Origin: It dates from 1640s. The name is derived from withdrawing room in a large sixteenth, seventeenth or early eighteenth century English house, a withdrawing room was a room to which the owner of the house, his wife, or a distinguished guest who was occupying one of the main apartments in the house could “withdraw” for more privacy. It was fashionable until the mid-twentieth century for the ladies to withdraw to the “withdrawing room” after dinner, leaving the gentlemen to their port or brandy, cigars, and bawdy (dirty) jokes, talking of important things or bullshitting( decir chorradas or sandeces, nonsense) about their exploits. What the ladies got up to before the men joined them hasn’t been recorded. The ladies used to go to draw, play cards, play piano crochet doilies (panitos de ganchillo), embroidery (bordado), chat and a little gossip. After an interval of conversation, the gentlemen would rejoin the ladies in the drawing room.

During the American Civil War, in the White House of the Confederacy in Richmond,
Virginia, the drawing room was just off the parlor where C.S.A. President Jefferson
Davis would greet his guests. At the conclusion of these greetings, the men would
remain in the parlor to talk politics and the women would withdraw to the drawing room for their conversation.
This was common practice in the affluent circles of the southern United States.
In the eighteenth-century London, the royal morning receptions that the French called levées were called “drawing room”.

The term drawing room is not used as widely as it once was, and tends to be used in
Britain only by those who also have other reception rooms, such as a morning room, a
nineteenth-century designation for a sitting-room, often with east-facing exposure,
suited for daytime calls, or the middle-class lounge, a late nineteenth-century
designation for a room in which to relax; hence the drawing room is the smartest room in the house, usually used by adults of the family when entertaining. The American equivalent was the parlor. In French usage the social gathering and the room it contained are equally the salon.

This term is still widely used in India and Pakistan, probably since the colonial days, in the larger urban houses of the cities where there are many rooms.

5. Living room

This origin could be a myth but: Up until 1918 in America, as in Europe, called the
front room of the house the Front Parlor ( or Parlour in British English). When the Great Influenza hit in 1918, there were so many dead in such a short period of time, most people had no other place to put the bodies, so they piled them up in their front parlors and began calling this room the Death room. When the Great Flu finally passed, and people began to get back to their normal lives, they were still referring to this room as the Death Room. The front parlor was no longer a room for the dead, but for the living: therefore, it should now be called the living room. The name stuck.

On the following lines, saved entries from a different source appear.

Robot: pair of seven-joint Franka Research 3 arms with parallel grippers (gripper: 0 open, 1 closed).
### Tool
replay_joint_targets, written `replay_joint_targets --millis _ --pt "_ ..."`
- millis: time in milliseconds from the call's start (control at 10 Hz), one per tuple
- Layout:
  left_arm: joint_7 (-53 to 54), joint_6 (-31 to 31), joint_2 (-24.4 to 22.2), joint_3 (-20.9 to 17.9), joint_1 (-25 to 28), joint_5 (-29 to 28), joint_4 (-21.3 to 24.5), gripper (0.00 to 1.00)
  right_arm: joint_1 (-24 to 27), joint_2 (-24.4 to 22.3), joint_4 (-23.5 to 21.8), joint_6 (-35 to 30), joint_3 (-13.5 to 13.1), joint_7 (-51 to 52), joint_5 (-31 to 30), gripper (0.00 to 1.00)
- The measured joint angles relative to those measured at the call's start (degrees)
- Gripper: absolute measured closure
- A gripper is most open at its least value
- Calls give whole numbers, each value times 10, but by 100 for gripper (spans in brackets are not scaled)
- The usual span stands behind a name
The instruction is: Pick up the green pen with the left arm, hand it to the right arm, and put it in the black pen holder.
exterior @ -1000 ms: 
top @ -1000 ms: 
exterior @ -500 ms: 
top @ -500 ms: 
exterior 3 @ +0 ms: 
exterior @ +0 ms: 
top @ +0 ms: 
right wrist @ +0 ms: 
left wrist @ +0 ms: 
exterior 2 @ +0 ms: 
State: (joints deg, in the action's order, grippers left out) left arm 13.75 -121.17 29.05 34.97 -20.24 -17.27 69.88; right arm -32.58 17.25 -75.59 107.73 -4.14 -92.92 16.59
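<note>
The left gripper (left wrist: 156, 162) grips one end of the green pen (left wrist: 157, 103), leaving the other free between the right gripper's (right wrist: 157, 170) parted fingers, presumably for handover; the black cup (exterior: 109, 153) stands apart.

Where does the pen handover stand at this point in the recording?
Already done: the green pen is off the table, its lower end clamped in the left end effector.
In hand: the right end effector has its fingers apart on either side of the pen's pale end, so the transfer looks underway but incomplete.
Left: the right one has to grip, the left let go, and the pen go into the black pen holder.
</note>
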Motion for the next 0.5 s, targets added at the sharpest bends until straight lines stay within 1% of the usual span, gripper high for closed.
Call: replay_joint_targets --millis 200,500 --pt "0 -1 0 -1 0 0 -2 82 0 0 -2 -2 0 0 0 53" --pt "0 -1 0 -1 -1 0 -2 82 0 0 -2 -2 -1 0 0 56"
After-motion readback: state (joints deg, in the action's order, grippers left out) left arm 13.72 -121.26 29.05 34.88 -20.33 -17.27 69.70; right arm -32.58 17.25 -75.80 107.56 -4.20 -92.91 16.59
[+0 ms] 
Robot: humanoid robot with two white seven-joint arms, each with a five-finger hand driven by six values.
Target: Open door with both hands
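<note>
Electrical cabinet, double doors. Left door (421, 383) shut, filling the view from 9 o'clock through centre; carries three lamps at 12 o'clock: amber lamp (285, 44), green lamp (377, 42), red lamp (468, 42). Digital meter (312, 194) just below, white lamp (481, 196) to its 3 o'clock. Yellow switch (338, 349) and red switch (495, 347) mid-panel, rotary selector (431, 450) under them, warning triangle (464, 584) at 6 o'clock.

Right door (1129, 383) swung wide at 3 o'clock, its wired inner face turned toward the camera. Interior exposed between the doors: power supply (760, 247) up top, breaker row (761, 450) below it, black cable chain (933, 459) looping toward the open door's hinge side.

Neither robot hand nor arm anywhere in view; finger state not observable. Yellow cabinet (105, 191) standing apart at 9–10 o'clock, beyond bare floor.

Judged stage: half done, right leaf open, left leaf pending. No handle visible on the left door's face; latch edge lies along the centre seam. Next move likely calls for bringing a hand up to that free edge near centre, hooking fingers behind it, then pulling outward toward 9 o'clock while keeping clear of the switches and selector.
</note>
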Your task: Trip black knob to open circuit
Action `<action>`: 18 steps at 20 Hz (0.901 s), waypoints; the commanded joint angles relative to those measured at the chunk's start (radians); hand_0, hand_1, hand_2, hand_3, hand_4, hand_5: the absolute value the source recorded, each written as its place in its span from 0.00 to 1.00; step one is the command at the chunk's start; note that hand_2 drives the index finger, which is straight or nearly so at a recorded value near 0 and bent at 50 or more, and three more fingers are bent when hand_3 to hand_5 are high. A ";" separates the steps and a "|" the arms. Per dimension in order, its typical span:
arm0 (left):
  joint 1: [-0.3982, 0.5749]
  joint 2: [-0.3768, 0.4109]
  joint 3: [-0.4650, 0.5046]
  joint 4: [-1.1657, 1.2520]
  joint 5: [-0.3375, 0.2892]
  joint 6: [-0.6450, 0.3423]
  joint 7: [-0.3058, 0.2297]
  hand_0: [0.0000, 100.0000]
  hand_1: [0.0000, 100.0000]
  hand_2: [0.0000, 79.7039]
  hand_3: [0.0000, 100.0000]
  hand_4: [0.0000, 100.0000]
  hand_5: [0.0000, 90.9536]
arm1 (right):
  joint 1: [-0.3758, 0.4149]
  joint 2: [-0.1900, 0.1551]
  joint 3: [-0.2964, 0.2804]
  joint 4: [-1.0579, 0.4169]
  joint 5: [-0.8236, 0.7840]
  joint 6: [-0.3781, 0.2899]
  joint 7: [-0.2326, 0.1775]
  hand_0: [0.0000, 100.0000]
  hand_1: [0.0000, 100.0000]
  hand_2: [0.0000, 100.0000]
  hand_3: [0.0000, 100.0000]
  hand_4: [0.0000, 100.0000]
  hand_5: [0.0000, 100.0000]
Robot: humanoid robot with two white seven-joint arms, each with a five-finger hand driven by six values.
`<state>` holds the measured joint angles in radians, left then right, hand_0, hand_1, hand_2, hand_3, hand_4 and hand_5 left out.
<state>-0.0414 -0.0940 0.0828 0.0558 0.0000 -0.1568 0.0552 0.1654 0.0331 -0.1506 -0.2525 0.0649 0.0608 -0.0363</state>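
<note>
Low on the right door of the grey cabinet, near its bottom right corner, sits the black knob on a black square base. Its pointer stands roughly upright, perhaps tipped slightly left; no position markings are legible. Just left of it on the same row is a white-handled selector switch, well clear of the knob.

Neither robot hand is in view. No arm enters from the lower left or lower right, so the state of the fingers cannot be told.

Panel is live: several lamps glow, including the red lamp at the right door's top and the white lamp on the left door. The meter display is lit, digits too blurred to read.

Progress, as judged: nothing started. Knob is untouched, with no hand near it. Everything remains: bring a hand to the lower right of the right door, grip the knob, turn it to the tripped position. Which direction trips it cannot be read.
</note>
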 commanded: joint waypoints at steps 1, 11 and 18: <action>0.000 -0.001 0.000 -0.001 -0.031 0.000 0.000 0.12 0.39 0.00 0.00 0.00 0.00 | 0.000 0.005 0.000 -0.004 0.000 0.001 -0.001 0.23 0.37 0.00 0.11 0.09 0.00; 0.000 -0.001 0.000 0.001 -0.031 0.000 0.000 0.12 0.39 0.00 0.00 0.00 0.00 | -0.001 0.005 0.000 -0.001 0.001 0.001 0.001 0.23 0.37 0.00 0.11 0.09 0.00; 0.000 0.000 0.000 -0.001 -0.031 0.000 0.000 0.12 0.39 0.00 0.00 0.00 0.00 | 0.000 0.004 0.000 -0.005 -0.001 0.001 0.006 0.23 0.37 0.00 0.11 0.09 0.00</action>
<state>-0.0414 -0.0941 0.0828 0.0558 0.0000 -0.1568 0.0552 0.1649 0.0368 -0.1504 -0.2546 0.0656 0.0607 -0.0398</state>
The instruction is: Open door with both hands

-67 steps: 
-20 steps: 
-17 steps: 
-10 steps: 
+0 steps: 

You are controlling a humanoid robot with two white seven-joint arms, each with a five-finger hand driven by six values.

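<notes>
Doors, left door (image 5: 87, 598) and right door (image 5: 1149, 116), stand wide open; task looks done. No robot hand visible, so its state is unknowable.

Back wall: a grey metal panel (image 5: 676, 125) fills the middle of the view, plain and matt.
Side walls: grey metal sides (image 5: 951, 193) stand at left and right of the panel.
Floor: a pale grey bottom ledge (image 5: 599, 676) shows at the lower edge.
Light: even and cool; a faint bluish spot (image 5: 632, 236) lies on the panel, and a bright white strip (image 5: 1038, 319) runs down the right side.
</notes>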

The notion that the term “living room” was a 20th century replacement phrase for
the word “parlor” doesn’t appear accurate. The term “living room” appears int
the book “Early Victorian House Designs” by architect William H. Ranlett (1847).
Floor plans contain living rooms. Based on this book, it’s easy to deduce that this term was a catch-all phrase (frase para todo) used for smaller homes that did not have a separate parlor and drawing room.

It would seem that since there were eventually more small homes with living rooms
than there were large homes with “parlors” the term living room won prominence and
relegated the word “parlor” to the dustbin of antiquated terms like chamber, dressing room, ante-room and vestibule.

While it is true that before the advent of the “funeral industry”, deceased family
members were often laid out in private homes, the term “living room” has nothing to do with wakes ( velatorios). It’s simply the more casual term that supplanted the stuffy-sounding “parlor” for the room where family life, including the entertaining of guests, normally takes place. In houses large enough, the combination of a formal parlor or sitting room for entertaining guests and a more intimate living room for family life has been superseded by a formal living room and a casual “family room”. The term “living room” has been common since the early 19th century.

6.Golf
There is no universally accepted derivation for the word “golf”. One of the most
common misconceptions is that the word “golf” is an acronym for Gentlemen Only
Ladies Forbidden. This at least is definitely not true. Rare are the words that derive from acronyms, especially before the 20th century.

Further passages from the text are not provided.